* [REQUIRED WORK]:
What you should repeat is the run of lines from the top of the listing below through the line with "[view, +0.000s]", exactly, with no pictures.

* [DATASET SECTION]:

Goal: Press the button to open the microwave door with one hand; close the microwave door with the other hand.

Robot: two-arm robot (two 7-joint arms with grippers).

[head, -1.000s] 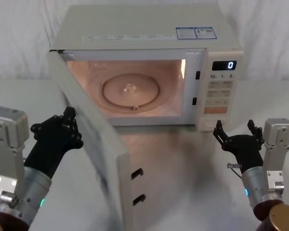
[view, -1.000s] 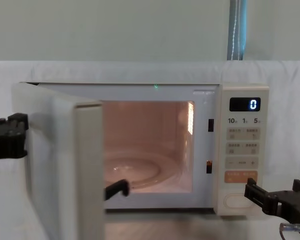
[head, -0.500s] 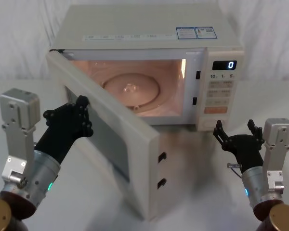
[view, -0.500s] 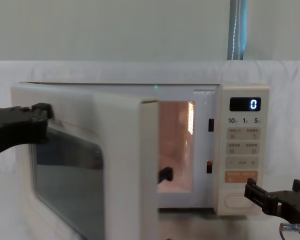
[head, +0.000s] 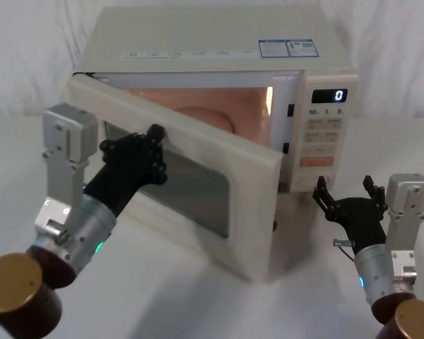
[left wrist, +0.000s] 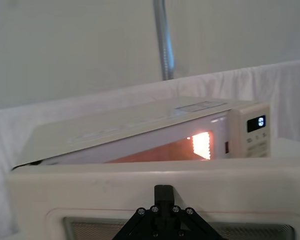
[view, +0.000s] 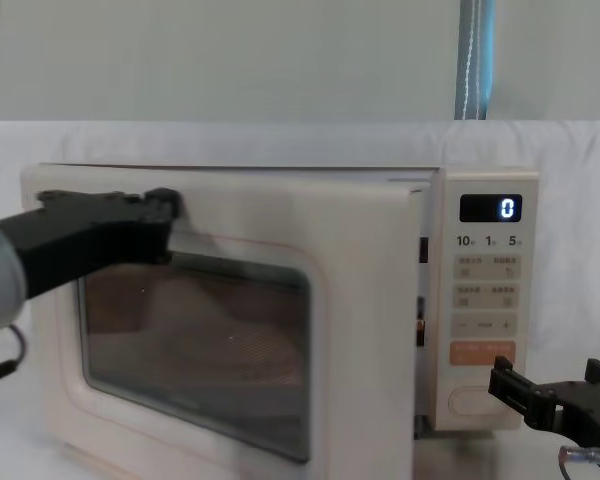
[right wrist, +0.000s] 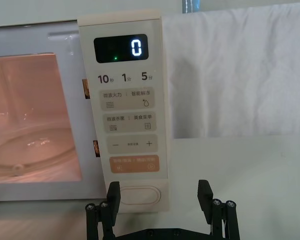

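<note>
The microwave door (head: 253, 212) stands ajar at a shallow angle, its free edge a short way out from the control panel. My left gripper (head: 152, 145) is shut, its tip pressed on the door's outer face above the window's upper left corner; the chest view shows the left gripper (view: 166, 213) on the door (view: 360, 330), the left wrist view its tip (left wrist: 163, 192) against the door (left wrist: 90, 185). The oval button (right wrist: 138, 195) sits lowest on the panel. My right gripper (right wrist: 159, 193) hangs open just before the button, apart from it, low right in the right gripper's (head: 345, 189) head view.
The oven cavity glows orange behind the door, with the glass turntable (right wrist: 30, 145) inside. An orange key (right wrist: 134, 164) lies above the button, and the display (right wrist: 121, 48) reads 0. White cloth covers the table (head: 198, 296) and the backdrop.
The door has swung from wide open to nearly shut, pushed by my left gripper moving forward and to the right. My right gripper has stayed put.
</note>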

* [TASK RESULT]:
Goal: Press the button to open the microwave door with one hand; close the microwave door with the other hand.

Robot: two-arm robot (two 7-joint arms with grippers).

[head, -1.000s] 
[view, -1.000s] 
[head, -0.500s] 
[view, -0.500s] 
[head, +0.000s] 
[left wrist, +0.000s] 
[view, +0.000s] 

The output has nothing more to it.